■ TASK DETAILS: Word for word, copy the lines beginning at the one with "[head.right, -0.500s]" and ending at the last line below; pictures stay out.
::: MATERIAL PROVIDED :::
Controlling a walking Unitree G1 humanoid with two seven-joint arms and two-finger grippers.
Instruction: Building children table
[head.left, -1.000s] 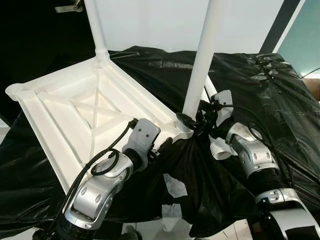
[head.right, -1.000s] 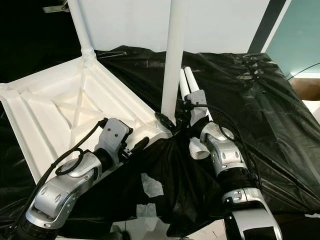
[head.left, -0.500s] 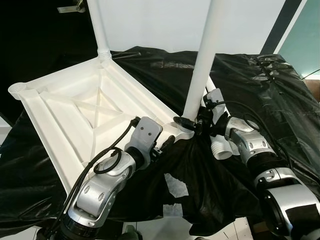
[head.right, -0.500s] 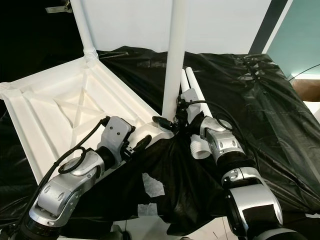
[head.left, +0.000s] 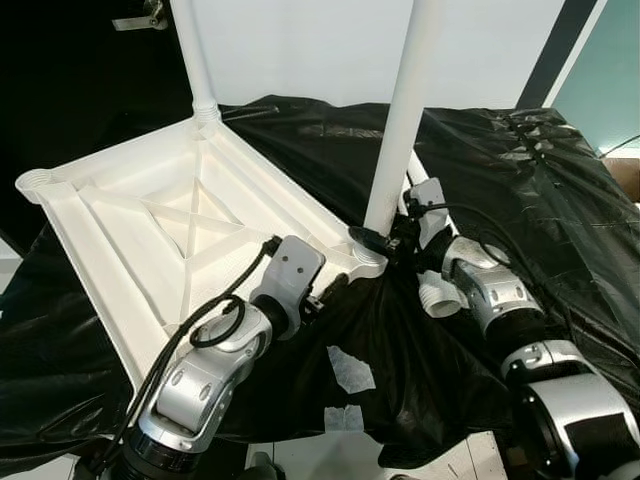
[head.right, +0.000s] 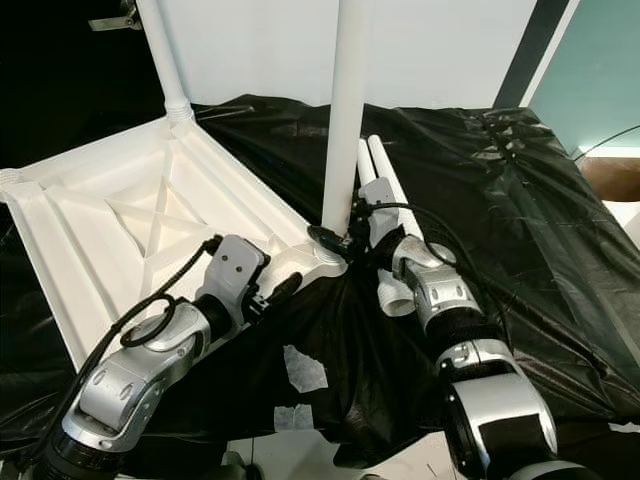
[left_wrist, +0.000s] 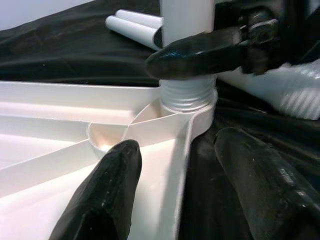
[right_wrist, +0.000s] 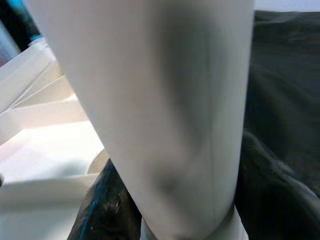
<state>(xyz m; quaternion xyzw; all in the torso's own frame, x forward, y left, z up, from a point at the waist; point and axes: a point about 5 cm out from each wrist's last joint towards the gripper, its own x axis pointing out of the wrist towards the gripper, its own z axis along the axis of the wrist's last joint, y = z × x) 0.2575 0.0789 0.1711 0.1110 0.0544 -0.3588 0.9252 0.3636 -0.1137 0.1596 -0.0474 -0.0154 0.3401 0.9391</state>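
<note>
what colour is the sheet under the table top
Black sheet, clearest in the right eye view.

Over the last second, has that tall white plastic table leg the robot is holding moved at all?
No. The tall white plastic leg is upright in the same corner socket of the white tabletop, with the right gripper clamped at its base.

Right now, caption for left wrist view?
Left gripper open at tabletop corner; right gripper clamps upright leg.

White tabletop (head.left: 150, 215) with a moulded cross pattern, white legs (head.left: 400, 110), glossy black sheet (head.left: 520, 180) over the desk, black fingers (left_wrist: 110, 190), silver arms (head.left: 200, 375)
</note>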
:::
■ OUTPUT:
[head.right, -0.500s] 
[head.left, +0.000s] 
[head.right, +0.000s] 
[left_wrist, +0.000s] 
[right_wrist, +0.000s] 
<state>(xyz m; quaternion xyzw; all in the torso's own frame, x forward, y left, z up, from a point at the waist; point and axes: a point about 5 cm out from each wrist's last joint towards the gripper, its own x axis pointing out of the wrist towards the gripper, its own z axis along the axis of the wrist's last joint, y = z × x) 0.2575 0.0789 0.1711 0.1110 0.0544 -0.3588 0.9252 0.3636 -0.1137 0.1596 -0.0474 -0.0154 0.3401 0.9391</state>
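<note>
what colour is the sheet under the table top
Black sheet, clearest in the right eye view.

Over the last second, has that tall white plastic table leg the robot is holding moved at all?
No. The tall white plastic leg is upright in the same corner socket of the white tabletop, with the right gripper clamped at its base.

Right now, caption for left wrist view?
Left gripper open at tabletop corner; right gripper clamps upright leg.

White tabletop (head.left: 150, 215) with a moulded cross pattern, white legs (head.left: 400, 110), glossy black sheet (head.left: 520, 180) over the desk, black fingers (left_wrist: 110, 190), silver arms (head.left: 200, 375)
</note>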

There is nothing else to the answer.